Material for the task Block Start

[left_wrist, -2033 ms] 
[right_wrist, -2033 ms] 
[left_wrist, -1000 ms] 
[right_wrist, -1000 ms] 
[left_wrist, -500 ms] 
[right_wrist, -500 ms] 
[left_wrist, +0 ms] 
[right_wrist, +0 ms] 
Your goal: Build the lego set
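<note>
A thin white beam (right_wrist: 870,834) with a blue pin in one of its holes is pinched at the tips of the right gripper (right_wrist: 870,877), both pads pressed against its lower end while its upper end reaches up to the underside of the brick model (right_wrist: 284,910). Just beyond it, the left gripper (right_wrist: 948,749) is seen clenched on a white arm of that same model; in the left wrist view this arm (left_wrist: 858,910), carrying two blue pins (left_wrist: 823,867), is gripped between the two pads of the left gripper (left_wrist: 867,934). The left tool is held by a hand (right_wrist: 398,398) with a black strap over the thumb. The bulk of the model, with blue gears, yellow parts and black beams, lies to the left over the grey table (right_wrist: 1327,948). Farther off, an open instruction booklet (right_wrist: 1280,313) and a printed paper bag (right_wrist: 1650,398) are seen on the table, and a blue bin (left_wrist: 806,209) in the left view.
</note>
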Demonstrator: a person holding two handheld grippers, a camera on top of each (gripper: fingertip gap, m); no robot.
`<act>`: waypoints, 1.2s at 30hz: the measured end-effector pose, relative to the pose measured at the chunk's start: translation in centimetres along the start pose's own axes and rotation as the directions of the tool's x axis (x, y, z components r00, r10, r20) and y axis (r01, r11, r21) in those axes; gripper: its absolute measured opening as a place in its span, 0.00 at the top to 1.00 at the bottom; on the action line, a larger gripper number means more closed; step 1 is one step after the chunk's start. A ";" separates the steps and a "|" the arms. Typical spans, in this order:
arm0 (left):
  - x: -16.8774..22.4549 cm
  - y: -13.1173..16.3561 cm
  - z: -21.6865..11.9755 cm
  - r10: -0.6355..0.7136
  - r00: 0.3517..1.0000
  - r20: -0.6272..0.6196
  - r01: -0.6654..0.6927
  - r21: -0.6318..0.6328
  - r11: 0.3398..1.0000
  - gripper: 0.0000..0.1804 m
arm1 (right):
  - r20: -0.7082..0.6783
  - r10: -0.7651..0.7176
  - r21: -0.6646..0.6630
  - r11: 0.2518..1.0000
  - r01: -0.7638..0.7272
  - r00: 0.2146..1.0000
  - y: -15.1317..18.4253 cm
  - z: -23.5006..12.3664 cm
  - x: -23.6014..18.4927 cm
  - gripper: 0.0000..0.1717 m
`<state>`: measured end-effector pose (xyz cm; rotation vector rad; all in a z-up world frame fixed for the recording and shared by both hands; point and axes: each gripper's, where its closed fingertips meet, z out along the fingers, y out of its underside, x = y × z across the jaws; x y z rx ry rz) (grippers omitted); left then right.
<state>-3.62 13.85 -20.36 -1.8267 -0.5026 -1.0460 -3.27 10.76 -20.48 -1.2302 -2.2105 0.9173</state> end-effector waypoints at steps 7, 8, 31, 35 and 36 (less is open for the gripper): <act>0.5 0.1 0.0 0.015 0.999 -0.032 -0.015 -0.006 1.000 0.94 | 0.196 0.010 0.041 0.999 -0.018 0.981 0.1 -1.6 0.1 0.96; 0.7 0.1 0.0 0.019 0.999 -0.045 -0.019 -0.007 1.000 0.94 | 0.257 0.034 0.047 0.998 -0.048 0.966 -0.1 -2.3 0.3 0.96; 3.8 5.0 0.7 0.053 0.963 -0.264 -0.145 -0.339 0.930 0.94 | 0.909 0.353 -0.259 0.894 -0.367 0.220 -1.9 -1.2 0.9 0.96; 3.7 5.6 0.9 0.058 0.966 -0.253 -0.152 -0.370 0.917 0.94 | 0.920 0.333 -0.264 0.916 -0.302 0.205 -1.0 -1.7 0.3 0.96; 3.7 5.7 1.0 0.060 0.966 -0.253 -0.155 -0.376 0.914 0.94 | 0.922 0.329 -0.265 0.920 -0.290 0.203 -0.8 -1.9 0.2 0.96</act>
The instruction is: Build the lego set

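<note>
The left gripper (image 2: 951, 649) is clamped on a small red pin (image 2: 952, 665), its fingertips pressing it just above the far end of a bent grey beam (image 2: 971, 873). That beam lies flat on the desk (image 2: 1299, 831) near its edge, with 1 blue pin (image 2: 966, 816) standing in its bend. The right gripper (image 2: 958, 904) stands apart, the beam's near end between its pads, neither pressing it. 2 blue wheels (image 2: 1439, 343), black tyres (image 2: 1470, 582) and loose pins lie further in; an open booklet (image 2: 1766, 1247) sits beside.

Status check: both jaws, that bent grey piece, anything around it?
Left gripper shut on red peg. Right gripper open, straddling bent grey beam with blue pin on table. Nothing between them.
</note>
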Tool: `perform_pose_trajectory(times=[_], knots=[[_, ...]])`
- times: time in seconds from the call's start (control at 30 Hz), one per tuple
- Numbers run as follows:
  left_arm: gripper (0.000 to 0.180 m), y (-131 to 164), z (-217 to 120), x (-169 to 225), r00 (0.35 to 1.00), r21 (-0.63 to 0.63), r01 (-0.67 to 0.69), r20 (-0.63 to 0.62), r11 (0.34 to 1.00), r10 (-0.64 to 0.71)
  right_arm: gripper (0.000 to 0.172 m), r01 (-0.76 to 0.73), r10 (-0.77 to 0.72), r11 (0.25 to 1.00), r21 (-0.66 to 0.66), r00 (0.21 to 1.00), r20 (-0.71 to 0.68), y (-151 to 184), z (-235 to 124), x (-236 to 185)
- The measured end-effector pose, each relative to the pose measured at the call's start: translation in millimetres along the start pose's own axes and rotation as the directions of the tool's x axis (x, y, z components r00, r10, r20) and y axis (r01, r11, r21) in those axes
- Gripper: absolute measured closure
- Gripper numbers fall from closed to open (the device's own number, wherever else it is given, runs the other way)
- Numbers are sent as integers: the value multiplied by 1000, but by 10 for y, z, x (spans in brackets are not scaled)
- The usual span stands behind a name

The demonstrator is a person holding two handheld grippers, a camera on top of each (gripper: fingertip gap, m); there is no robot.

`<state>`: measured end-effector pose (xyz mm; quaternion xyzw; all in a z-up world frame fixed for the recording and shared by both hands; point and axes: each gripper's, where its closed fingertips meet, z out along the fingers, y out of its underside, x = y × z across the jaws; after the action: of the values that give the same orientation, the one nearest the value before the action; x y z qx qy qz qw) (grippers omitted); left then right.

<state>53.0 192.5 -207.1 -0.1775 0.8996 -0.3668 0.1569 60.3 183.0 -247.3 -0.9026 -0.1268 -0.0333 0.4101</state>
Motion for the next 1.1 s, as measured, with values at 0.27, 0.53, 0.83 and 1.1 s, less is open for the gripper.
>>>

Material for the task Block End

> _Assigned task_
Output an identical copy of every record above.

> _Output for this task_
[left_wrist, -2033 ms] 
[right_wrist, -2033 ms] 
[left_wrist, -1000 ms] 
[right_wrist, -1000 ms] 
[left_wrist, -500 ms] 
[right_wrist, -500 ms] 
[left_wrist, +0 ms] 
[right_wrist, +0 ms] 
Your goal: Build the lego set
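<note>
A thin white beam (right_wrist: 870,834) with a blue pin in one of its holes is pinched at the tips of the right gripper (right_wrist: 870,877), both pads pressed against its lower end while its upper end reaches up to the underside of the brick model (right_wrist: 284,910). Just beyond it, the left gripper (right_wrist: 948,749) is seen clenched on a white arm of that same model; in the left wrist view this arm (left_wrist: 858,910), carrying two blue pins (left_wrist: 823,867), is gripped between the two pads of the left gripper (left_wrist: 867,934). The left tool is held by a hand (right_wrist: 398,398) with a black strap over the thumb. The bulk of the model, with blue gears, yellow parts and black beams, lies to the left over the grey table (right_wrist: 1327,948). Farther off, an open instruction booklet (right_wrist: 1280,313) and a printed paper bag (right_wrist: 1650,398) are seen on the table, and a blue bin (left_wrist: 806,209) in the left view.
</note>
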Demonstrator: a person holding two handheld grippers, a camera on top of each (gripper: fingertip gap, m); no robot.
`<act>`: waypoints, 1.2s at 30hz: the measured end-effector pose, relative to the pose measured at the chunk's start: translation in centimetres along the start pose's own axes and rotation as the directions of the tool's x axis (x, y, z components r00, r10, r20) and y axis (r01, r11, r21) in those axes; gripper: its absolute measured opening as a place in its span, 0.00 at the top to 1.00 at the bottom; on the action line, a larger gripper number means more closed; step 1 is one step after the chunk's start. A ";" separates the steps and a "|" the arms. Typical spans, in this order:
arm0 (left):
  - x: -16.8774..22.4549 cm
  - y: -13.1173..16.3561 cm
  - z: -21.6865..11.9755 cm
  - r10: -0.6355..0.7136
  - r00: 0.3517..1.0000
  - r20: -0.6272..0.6196
  - r01: -0.6654..0.6927
  - r21: -0.6318..0.6328
  - r11: 0.3398..1.0000
  - gripper: 0.0000..0.1804 m
arm1 (right):
  - r20: -0.7082..0.6783
  - r10: -0.7651..0.7176
  - r21: -0.6646..0.6630
  - r11: 0.2518..1.0000
  - r01: -0.7638..0.7272
  - r00: 0.2146..1.0000
  - y: -15.1317..18.4253 cm
  - z: -23.5006..12.3664 cm
  - x: -23.6014..18.4927 cm
  - gripper: 0.0000..0.1717 m
`<state>`: measured end-effector pose (xyz cm; rotation vector rad; all in a z-up world frame fixed for the recording and shared by both hands; point and axes: each gripper's, where its closed fingertips meet, z out along the fingers, y out of its underside, x = y × z across the jaws; x y z rx ry rz) (grippers omitted); left then right.
<state>-3.62 13.85 -20.36 -1.8267 -0.5026 -1.0460 -3.27 10.76 -20.48 -1.2302 -2.2105 0.9173</state> end-effector waypoints at steps 7, 8, 31, 35 and 36 (less is open for the gripper): <act>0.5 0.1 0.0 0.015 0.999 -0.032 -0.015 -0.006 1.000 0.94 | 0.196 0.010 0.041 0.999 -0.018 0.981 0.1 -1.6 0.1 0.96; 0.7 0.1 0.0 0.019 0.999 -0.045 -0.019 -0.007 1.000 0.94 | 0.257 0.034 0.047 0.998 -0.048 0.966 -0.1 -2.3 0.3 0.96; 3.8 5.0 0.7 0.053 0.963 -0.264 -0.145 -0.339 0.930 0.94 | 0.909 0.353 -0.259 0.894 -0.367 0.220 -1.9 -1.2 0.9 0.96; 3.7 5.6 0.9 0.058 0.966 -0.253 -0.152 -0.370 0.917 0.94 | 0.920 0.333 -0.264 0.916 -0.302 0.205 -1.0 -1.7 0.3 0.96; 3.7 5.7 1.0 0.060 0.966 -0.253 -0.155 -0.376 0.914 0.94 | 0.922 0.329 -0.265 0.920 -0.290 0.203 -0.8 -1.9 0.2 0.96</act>
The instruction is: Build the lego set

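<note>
The left gripper (image 2: 951, 649) is clamped on a small red pin (image 2: 952, 665), its fingertips pressing it just above the far end of a bent grey beam (image 2: 971, 873). That beam lies flat on the desk (image 2: 1299, 831) near its edge, with 1 blue pin (image 2: 966, 816) standing in its bend. The right gripper (image 2: 958, 904) stands apart, the beam's near end between its pads, neither pressing it. 2 blue wheels (image 2: 1439, 343), black tyres (image 2: 1470, 582) and loose pins lie further in; an open booklet (image 2: 1766, 1247) sits beside.

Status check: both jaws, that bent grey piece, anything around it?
Left gripper shut on red peg. Right gripper open, straddling bent grey beam with blue pin on table. Nothing between them.
</note>
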Tool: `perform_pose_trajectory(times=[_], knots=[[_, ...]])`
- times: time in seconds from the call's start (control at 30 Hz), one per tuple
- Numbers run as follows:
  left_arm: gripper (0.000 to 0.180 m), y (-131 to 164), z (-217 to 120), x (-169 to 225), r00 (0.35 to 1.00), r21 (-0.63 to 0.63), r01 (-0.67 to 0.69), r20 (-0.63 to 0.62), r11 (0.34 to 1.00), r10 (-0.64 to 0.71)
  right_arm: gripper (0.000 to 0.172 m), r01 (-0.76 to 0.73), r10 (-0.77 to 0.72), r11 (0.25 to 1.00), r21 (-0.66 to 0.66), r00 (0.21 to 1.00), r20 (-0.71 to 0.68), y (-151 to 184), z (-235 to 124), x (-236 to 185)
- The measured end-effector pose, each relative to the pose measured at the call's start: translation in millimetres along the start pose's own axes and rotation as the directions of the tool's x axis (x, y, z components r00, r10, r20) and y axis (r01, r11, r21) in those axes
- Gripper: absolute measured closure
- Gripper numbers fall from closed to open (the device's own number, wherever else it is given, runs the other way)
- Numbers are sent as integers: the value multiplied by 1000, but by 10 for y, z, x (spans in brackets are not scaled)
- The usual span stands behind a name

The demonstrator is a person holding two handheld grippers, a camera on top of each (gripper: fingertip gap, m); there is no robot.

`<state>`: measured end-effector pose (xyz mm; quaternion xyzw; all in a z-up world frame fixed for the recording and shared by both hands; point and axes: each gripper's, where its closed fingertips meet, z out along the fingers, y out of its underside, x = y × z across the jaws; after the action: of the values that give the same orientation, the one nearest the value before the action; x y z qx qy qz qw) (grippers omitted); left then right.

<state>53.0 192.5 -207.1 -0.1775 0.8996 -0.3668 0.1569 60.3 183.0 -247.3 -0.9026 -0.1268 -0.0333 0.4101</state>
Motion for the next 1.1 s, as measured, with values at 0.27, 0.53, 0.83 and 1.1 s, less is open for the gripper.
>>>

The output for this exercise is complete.